Before FC Cincinnati came to town, Minnesota United was middling team hanging onto a playoff spot while trying to grow sod during the middle of an MLS season.
Today, Minnesota United is a record-setting team on the rise whose Allianz Field turf would be the envy of Augusta National.
Minneapolis meteorologists warning citizens to avoid strenuous physical activity needn’t have worried about the Loons on Saturday. FC Cincinnati was like an ice water IV.
United began an important stretch of games Saturday at Allianz Field.
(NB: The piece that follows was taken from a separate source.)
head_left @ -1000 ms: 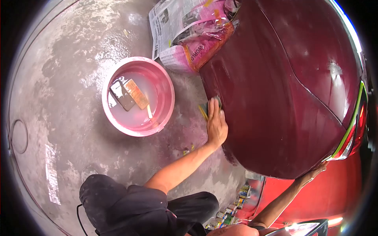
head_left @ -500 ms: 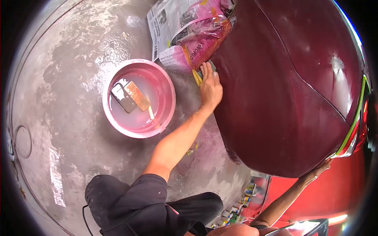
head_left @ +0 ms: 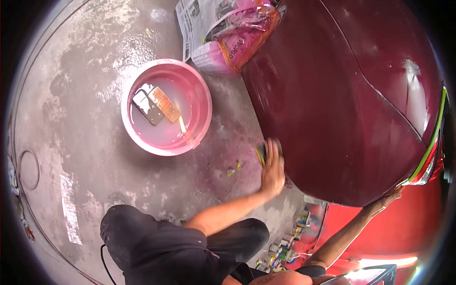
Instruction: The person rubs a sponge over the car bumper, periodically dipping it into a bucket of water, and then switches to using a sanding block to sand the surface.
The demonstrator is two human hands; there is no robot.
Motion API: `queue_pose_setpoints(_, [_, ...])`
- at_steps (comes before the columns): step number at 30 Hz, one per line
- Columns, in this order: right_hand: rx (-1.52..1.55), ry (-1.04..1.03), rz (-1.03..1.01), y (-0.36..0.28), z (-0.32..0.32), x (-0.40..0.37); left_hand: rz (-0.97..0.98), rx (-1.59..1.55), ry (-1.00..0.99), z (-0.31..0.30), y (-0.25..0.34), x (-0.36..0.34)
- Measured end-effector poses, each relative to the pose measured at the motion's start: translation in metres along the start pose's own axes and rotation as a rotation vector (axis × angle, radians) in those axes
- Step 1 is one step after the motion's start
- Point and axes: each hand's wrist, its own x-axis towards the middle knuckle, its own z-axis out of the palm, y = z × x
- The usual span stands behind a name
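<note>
My left hand (head_left: 273,170) is pressed on the edge of a dark red car panel (head_left: 327,104), its fingers closed over a small yellow and dark grey pad (head_left: 261,155). Motion blurs the fingertips, and the hand covers most of the pad. Further right, my right hand (head_left: 387,201) rests against the panel's lower edge below the tail light (head_left: 422,173). Its fingers look stretched out along the edge and hold nothing that I can see.
A pink bucket (head_left: 204,90) of cloudy water stands on the wet concrete floor (head_left: 85,156), with a dark block and an orange-brown block (head_left: 165,104) inside. Pink-stained newspaper (head_left: 209,59) and plastic cover the panel's far end. Several cans (head_left: 285,244) stand near a red surface (head_left: 380,232).
My left hand has slid with the pad along the panel edge, away from the newspaper and toward my body. My right hand stays at the lower edge. The view has shifted slightly.
</note>
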Motion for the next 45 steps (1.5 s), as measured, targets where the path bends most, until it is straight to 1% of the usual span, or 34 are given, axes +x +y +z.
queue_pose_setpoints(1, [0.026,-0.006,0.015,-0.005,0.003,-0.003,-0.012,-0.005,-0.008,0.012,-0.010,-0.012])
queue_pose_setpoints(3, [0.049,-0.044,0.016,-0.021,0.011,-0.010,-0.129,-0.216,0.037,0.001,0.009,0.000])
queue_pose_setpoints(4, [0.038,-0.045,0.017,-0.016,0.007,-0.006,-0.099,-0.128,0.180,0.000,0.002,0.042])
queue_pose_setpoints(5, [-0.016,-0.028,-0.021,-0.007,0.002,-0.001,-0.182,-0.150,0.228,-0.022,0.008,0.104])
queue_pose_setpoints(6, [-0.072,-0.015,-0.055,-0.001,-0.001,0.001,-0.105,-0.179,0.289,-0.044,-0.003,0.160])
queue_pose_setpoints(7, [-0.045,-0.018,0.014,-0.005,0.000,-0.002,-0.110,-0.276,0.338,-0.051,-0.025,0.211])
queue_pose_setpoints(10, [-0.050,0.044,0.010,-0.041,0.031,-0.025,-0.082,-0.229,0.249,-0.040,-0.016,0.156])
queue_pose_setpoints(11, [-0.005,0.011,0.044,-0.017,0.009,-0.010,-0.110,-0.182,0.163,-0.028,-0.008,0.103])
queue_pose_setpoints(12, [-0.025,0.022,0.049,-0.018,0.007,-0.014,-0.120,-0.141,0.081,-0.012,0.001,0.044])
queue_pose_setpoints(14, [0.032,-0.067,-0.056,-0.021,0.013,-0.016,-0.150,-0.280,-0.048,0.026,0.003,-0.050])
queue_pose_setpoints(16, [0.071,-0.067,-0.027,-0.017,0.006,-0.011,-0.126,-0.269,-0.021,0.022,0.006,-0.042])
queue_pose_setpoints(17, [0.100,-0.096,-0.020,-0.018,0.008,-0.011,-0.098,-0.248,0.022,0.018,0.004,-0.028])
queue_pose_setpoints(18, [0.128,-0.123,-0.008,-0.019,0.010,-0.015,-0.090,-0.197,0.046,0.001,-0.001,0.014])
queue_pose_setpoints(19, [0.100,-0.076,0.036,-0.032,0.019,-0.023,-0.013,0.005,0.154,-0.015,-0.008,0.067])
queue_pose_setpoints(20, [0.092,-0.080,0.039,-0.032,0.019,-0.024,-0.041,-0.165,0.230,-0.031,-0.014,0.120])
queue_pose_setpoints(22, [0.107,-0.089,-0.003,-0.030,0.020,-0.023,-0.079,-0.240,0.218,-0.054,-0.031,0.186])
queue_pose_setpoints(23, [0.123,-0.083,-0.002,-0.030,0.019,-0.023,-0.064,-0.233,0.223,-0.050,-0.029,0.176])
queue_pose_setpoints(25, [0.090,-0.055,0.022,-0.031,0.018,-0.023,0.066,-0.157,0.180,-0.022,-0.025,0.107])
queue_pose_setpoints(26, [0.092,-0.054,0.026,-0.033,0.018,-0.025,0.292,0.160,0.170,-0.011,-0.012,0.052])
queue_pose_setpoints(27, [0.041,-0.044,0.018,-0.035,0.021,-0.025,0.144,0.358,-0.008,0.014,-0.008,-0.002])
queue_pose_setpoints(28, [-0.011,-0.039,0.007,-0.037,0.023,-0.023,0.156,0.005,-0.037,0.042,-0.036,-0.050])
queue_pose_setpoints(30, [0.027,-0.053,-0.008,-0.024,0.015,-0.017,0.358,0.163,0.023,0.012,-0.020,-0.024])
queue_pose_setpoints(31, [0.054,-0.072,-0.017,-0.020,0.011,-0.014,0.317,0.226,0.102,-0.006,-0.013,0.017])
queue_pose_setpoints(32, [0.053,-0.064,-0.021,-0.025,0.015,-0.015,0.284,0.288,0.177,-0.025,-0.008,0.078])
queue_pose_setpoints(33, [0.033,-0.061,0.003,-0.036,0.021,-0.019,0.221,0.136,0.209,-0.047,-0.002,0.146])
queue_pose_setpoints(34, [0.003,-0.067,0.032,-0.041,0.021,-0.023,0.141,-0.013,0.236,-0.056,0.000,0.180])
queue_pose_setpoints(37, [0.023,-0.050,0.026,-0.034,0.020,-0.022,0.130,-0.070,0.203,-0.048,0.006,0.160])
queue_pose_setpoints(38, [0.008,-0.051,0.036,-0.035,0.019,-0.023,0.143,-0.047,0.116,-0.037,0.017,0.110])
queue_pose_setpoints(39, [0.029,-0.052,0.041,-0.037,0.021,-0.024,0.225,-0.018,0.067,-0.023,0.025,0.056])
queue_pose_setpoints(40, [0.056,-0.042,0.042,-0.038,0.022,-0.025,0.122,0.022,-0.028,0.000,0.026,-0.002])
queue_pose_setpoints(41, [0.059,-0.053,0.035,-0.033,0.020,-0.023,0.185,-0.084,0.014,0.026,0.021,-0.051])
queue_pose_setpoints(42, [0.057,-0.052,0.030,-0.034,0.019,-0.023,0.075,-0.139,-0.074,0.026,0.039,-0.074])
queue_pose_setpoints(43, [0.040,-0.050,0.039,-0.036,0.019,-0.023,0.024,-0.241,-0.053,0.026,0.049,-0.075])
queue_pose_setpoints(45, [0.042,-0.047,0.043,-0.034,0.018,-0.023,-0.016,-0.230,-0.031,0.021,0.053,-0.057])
The Loons began the day 6-7-3 and even the ESPN announcers were speculating about the job security of coach Adrian Heath.
Temperatures rose to near triple digits, and after a slow start Cincinnati dominated play for an early portion of the first half.
Then FC Cincinnati remembered that it is the worst team in MLS. The Loons surged to a 7-1 victory, setting records for goals in a half (four in the first) and for a game, and for the largest margin of victory in franchise history.
FC Cincinnati isn’t a football club. It’s a care package. It’s a therapy session. The Loons put eight shots on goal. Seven went in. Many NBA players struggle to hit that percentage on free throws.
Most goals scored at high levels of soccer are the result of intricate teamwork, brilliant individual skill or lucky bounces. The Loons needed to choose only occasionally from those three menus on Saturday against the Big Dread Machine.
Their first goal came on a free kick that Cincinnati didn’t bother to defend. Jan Gregus’ kick went past a halfhearted leg lift by Cincinnati’s Justin Hoyte as goalie Spencer Richey realized too late that no one on his team was going to bother to intervene. Ike Opara, unchecked on the goal line, tucked away the deflection.
A few minutes later, rookie Hassani Dotson took a pass on the right side and dribbled … and dribbled … and dribbled … and finally blasted in a beautiful shot from 25 yards.
Cincinnati’s defenders will react any day now.
Early in the game, the Loons’ Darwin Quintero went on an impressive run down the middle of the pitch, occupying two defenders, but declined to pass to an open Ethan Finlay. That play could have cost the Loons, if they had faced a legitimate opponent.
Instead, Quintero was given another opportunity, during which he held the ball near the Cincinnati goal, pulled out his phone, checked his messages, sent a few thank-you notes to the MLS schedule-makers, then dished to Finlay for one of the easiest goals of his life — and perhaps only the fourth-easiest goal scored by the Loons in the half.
Because shortly thereafter, Ozzie Alonso took the ball to the right of the Cincinnati goal, realized no one wearing blue and orange was interested in his whereabouts, received two parking tickets and tucked in his goal.
It’s one thing to have the worst defense in your league. It’s much more embarrassing to have the worst defense in professional sports. If the MLS had relegation, Cincinnati would next week be playing kickball in a park near you.
If there was anything to be gleaned from the Loons’ dominance, it was that Dotson is dangerous and versatile. He has scored two goals this year. The first came on a long one-touch volley vs. Philadelphia. His rocket Saturday would have prompted a baseball announcer to mention exit velocity.
“I think my first goal was more difficult, with the volley,” he said. “I liked this one more. I had my girlfriend and my brother in the stands, so this was more memorable.”
Teammate Mason Toye said he has seen Dotson carry a bag of soccer balls to the practice field and rip away at them, like a golfer practicing his drives.
Alone on a practice field: That’s the right way to prepare for Cincinnati’s defense.